La descente technique est tout aussi physique que la montée, même plus. Ils affichent un plaisir non dissimulé lorsqu’ils retrouvent la voiture à 17 h. Après s’être abreuvé et restauré « nous prenons maintenant la direction de Puerto Varas, visitée il y a un peu moins d’une semaine, à quelques kilomètres de Puerto Montt où nous devons rendre la voiture demain. »

Sur la route, le duo procède à un arrêt nécessaire pour deux raisons. La première pour trouver du réseau pour tenter de réserver une auberge.

« Nous nous renseignons trop tard. Comme d’habitude ai-je envie de dire, plus une seule petite place. »

La seconde est pour déguster une glace. (Crédits : Flavien Saboureau)
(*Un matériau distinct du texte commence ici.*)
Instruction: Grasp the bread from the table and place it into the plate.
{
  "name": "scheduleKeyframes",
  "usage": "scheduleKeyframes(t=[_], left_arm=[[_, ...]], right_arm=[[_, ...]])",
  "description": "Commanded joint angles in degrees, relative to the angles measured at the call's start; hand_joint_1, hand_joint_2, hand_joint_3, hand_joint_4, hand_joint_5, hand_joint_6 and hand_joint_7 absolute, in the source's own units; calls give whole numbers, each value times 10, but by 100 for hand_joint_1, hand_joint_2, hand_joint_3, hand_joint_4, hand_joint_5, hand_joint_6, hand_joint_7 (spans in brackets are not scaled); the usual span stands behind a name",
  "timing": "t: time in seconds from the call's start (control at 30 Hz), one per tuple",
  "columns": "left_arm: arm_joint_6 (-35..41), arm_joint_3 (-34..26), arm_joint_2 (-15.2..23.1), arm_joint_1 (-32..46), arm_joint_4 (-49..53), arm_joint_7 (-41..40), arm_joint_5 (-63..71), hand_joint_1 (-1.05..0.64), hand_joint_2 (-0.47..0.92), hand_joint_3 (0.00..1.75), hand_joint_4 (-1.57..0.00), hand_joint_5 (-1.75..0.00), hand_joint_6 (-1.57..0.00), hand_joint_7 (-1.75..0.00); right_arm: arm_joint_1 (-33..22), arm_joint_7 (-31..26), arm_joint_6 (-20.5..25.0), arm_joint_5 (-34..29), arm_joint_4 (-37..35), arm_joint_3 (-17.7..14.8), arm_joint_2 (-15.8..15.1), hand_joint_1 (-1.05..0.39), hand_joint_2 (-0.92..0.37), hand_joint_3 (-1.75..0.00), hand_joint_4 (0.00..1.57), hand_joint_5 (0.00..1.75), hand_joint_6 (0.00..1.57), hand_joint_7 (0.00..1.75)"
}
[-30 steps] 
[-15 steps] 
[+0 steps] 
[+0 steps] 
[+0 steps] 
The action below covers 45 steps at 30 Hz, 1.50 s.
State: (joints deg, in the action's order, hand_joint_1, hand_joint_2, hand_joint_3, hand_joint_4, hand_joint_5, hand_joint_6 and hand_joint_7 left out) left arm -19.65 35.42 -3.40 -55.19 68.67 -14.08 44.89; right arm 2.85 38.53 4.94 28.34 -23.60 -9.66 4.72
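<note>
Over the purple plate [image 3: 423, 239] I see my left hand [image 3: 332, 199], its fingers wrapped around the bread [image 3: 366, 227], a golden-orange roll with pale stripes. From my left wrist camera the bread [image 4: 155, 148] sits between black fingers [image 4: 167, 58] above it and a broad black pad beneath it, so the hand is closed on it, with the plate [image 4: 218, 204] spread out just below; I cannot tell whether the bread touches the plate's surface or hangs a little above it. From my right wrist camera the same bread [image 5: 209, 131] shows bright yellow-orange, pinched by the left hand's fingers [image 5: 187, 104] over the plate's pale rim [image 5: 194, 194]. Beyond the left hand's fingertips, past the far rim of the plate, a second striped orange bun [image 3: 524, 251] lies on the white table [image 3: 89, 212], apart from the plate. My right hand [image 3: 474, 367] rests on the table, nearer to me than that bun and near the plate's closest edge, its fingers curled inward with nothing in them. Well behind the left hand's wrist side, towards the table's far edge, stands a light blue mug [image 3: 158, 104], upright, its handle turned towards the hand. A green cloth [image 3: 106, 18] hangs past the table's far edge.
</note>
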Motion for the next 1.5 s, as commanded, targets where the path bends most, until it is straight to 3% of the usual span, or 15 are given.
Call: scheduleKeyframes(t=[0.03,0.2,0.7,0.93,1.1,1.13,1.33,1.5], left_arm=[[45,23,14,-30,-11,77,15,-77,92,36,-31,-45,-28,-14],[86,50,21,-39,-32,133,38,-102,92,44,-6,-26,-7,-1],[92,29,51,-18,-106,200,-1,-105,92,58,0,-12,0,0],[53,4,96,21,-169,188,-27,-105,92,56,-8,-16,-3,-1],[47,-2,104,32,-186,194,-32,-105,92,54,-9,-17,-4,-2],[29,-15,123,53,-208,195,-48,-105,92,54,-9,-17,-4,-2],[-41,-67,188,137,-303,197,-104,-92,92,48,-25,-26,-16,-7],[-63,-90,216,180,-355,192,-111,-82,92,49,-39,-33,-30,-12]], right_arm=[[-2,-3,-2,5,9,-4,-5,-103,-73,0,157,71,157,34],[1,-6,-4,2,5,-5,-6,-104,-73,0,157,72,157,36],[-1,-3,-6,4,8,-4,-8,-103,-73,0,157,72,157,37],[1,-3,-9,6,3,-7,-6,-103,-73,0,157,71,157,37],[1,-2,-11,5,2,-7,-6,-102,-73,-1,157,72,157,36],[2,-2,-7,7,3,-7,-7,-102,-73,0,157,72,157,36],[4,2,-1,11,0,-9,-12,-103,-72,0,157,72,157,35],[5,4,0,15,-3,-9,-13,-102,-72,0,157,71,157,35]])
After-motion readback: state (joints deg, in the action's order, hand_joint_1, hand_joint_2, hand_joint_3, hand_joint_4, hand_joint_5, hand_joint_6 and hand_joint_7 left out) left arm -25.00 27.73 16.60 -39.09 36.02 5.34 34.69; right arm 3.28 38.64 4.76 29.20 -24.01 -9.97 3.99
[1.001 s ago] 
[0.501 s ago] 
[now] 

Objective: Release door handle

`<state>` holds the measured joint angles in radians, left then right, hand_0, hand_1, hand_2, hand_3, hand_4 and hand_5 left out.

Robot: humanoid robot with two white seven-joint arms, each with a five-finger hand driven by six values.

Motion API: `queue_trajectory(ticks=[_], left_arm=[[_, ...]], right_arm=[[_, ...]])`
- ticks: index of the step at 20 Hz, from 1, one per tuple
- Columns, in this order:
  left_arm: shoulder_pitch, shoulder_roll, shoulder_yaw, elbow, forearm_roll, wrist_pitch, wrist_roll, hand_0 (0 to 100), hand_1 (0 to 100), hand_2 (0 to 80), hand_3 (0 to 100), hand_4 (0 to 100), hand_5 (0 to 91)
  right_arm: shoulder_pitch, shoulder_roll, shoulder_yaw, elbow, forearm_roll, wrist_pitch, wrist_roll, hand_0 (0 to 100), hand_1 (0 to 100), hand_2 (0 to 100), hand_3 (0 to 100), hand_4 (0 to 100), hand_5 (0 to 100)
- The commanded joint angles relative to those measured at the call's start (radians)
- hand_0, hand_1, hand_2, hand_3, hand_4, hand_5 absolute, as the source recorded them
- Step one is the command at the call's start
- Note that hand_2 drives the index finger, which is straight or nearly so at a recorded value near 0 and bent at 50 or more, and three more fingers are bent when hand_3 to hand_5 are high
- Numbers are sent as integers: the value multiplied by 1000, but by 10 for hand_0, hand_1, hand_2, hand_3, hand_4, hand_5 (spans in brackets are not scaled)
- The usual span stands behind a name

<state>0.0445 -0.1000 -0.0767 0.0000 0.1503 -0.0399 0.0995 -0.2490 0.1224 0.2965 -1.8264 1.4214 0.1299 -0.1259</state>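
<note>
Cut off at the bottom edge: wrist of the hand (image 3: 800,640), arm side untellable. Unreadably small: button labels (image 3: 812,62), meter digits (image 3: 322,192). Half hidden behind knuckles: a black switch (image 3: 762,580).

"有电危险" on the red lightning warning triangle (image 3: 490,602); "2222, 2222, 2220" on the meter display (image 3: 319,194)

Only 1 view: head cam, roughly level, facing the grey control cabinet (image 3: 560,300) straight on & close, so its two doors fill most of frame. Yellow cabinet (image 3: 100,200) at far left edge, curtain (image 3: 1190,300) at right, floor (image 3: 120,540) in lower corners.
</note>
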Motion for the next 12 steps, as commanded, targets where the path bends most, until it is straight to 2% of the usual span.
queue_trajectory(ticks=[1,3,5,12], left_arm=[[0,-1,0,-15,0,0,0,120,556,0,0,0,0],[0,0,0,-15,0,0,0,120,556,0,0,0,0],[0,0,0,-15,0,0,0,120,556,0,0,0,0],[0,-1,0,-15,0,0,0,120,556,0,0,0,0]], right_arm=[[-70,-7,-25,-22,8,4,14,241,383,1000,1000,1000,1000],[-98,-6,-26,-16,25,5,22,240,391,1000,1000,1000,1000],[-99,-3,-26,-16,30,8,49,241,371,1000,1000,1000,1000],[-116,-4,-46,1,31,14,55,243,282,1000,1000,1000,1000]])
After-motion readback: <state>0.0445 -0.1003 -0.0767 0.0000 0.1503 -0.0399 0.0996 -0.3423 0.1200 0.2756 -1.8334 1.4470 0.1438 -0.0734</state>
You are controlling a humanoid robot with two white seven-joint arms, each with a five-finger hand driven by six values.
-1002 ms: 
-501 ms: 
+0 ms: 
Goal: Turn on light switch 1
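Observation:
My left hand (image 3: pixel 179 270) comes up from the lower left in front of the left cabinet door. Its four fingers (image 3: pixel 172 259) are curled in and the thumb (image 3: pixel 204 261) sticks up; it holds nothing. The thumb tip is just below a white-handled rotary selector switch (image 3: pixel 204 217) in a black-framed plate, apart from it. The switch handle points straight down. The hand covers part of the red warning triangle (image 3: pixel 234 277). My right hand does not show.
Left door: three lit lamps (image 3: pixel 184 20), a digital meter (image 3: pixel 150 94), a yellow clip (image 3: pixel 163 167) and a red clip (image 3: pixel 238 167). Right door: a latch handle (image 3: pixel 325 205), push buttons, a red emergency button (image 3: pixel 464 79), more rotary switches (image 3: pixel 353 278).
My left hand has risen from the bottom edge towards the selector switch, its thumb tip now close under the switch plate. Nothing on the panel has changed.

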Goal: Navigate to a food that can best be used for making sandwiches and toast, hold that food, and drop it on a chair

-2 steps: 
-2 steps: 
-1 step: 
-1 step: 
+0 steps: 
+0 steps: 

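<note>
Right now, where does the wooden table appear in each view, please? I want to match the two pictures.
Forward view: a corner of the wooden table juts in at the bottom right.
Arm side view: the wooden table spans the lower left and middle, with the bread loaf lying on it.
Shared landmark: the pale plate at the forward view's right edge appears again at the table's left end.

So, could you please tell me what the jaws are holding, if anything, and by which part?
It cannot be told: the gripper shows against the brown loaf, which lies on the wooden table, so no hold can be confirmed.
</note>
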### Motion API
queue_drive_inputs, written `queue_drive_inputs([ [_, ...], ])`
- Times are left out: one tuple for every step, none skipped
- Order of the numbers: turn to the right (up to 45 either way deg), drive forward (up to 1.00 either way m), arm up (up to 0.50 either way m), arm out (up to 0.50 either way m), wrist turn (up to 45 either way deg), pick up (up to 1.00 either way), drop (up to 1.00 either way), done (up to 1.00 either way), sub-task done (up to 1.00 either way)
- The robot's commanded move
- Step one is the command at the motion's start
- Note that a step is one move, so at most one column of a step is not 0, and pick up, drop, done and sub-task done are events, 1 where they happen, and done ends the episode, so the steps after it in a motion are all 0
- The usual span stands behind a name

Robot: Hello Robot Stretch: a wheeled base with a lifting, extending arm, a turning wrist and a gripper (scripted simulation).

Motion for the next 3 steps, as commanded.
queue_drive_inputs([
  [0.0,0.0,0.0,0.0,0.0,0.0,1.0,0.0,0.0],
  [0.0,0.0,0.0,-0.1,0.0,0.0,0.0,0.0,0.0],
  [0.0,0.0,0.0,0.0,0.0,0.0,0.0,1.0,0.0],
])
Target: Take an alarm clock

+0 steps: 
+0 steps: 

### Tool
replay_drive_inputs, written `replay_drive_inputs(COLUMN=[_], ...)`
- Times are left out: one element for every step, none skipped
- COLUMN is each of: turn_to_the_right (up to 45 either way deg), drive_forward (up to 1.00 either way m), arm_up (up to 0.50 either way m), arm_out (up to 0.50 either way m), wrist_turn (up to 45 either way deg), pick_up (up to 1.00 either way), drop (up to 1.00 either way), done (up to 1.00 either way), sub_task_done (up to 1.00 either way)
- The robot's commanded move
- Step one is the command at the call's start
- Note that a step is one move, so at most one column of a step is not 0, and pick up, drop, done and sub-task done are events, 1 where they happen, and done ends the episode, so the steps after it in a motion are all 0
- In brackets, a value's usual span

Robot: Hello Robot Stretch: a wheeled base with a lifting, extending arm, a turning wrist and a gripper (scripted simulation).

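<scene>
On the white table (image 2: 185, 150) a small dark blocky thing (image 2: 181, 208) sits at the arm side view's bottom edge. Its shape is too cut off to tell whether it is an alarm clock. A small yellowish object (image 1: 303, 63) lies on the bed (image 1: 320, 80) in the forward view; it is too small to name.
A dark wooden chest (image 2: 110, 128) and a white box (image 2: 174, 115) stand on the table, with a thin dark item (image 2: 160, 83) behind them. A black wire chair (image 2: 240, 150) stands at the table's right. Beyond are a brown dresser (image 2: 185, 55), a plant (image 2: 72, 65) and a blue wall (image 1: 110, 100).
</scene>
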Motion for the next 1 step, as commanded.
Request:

Après moult discussions, et deux heures de route, pleine de travaux, « nous arrivons à Puerto Montt. » L’hôtel précédent est tout aussi complet. Un établissement les loge à quelques encablures. « Il n’est pas très accueillant, mais nous voulons simplement dormir. Avant, nous irons manger un excellent burger au coin de la rue. La seule bonne surprise de la soirée », raconte Flavien désabusé. Sur le retour, ils réservent les billets de bus du lendemain. À suivre…

Romuald Pena

Journaliste et curieux de nature, j’aime les mots et ce qu’ils chantent aux oreilles qui les entendent. « La vérité, c’est qu’il n’y a pas de vérité », assurait Pablo Neruda. Ainsi j’apporte des faits, des faits, encore et toujours des faits, car : « Nous ne pouvons être condamnés à pire, à juger les autres, à être des juges. » (Le Testament d’Orphée, de Jean Cocteau)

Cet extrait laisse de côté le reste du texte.